**Work instruction**.
Could you transcribe the whole listing, keeping every line exactly the same?

__________________________________________________

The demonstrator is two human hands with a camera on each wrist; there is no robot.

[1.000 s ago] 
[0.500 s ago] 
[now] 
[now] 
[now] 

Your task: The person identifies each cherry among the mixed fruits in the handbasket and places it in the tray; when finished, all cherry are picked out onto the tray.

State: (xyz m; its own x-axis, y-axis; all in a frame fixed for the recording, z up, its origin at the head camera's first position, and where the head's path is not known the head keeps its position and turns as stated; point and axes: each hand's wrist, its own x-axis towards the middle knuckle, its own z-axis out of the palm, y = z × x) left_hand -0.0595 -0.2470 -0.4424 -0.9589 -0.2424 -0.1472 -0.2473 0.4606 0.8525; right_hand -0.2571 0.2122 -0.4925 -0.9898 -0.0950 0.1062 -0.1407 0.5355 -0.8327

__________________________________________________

**Reply to the exercise**.
The demonstrator is two human hands with a camera on each wrist; there is no robot.

[1.000 s ago] 
[0.500 s ago] 
[now] 
[now] 
[now] 

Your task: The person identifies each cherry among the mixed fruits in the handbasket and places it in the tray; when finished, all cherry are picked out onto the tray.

State: (xyz m; its own x-axis, y-axis; all in a frame fixed for the recording, z up, its origin at the head camera's first position, and where the head's path is not known the head keeps its position and turns as stated; point and axes: each hand's wrist, its own x-axis towards the middle knuckle, its own z-axis out of the palm, y = z × x) left_hand -0.0595 -0.2470 -0.4424 -0.9589 -0.2424 -0.1472 -0.2473 0.4606 0.8525; right_hand -0.2571 0.2122 -0.4925 -0.9898 -0.0950 0.1062 -0.1407 0.5355 -0.8327

This output has been given in full.